= Christl Verduyn =

Canadian academic (born 1953)

Christl Verduyn (born 1953) is Professor of English Literature and Canadian Studies at Mount Allison University. She is the 2006 recipient of the Governor General's International Award for Canadian Studies, awarded by the International Council for Canadian Studies. She is cited in particular for the integration of her scholarship with the larger community and for exceptional contributions to the study of Canadian women's writing, in both English and French.

==Biography==
Verduyn is a graduate of Trent University in Peterborough, Ontario. She received her MA and PhD in Quebec literature from the University of Ottawa. She is a former president (2002) of the Association for Canadian Studies. Her published scholarship includes a number of edited collections of significant correspondence or articles, including Asian Canadian Writing: Beyond Autoethnography (with Eleanor Ty, Wilfrid Laurier University Press, 2008), Must Write: Edna Staebler's Diaries (Wilfrid Laurier University Press, 2005), Marian Engel: A Life in Letters (with Kathleen Garay, University of Toronto Press, 2004), Aritha van Herk: Essays on her Works (Guernica, 2001), Marian Engel's Notebooks (Wilfrid Laurier University Press, 1999), Lifelines: Marian Engel's Writings (McGill-Queen's University Press, 1995) and Dear Marian, Dear Hugh: The MacLennan-Engel Correspondence (University of Ottawa Press, 1995).

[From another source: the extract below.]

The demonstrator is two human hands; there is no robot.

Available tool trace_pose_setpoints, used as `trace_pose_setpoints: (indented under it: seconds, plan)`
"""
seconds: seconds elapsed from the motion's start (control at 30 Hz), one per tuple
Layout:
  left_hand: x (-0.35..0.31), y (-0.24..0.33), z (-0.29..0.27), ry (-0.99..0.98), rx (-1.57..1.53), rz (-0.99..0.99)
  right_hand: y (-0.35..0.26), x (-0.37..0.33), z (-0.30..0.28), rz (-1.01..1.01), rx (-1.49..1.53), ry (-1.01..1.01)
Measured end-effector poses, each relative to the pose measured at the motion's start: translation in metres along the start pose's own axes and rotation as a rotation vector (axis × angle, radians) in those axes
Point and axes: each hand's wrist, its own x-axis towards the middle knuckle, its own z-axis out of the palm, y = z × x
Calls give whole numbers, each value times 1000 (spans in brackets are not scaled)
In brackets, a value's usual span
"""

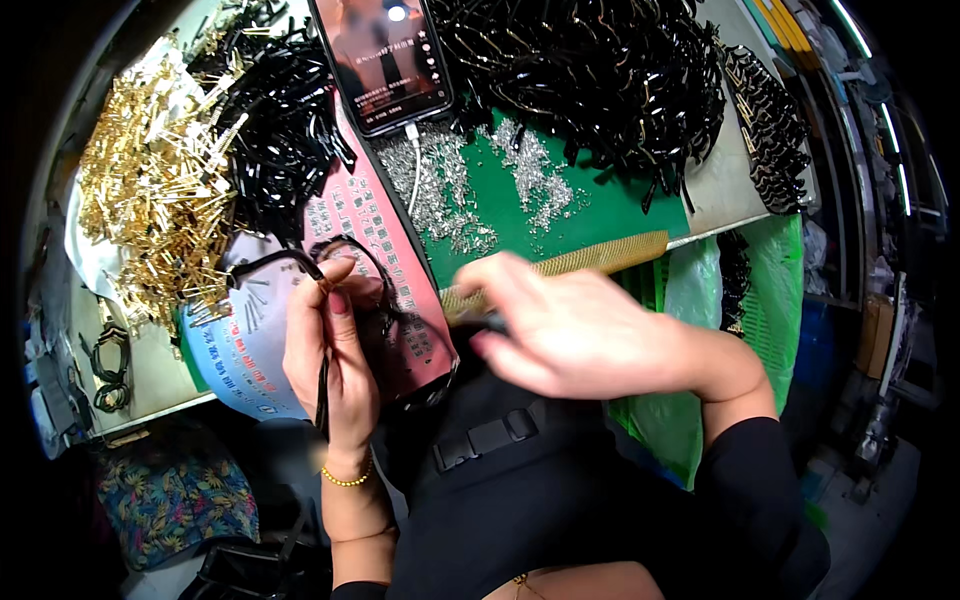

She is also a widely published poet, including the collection Silt (Guernica, 2002).

In 2006, Verduyn was elected as a Fellow of the Royal Society of Canada.

Verduyn was appointed a Member of the Order of Canada in December 2017 "for her contributions to Canadian studies, notably as a professor and author, and for her commitment to making Canadian literature accessible to a broader audience."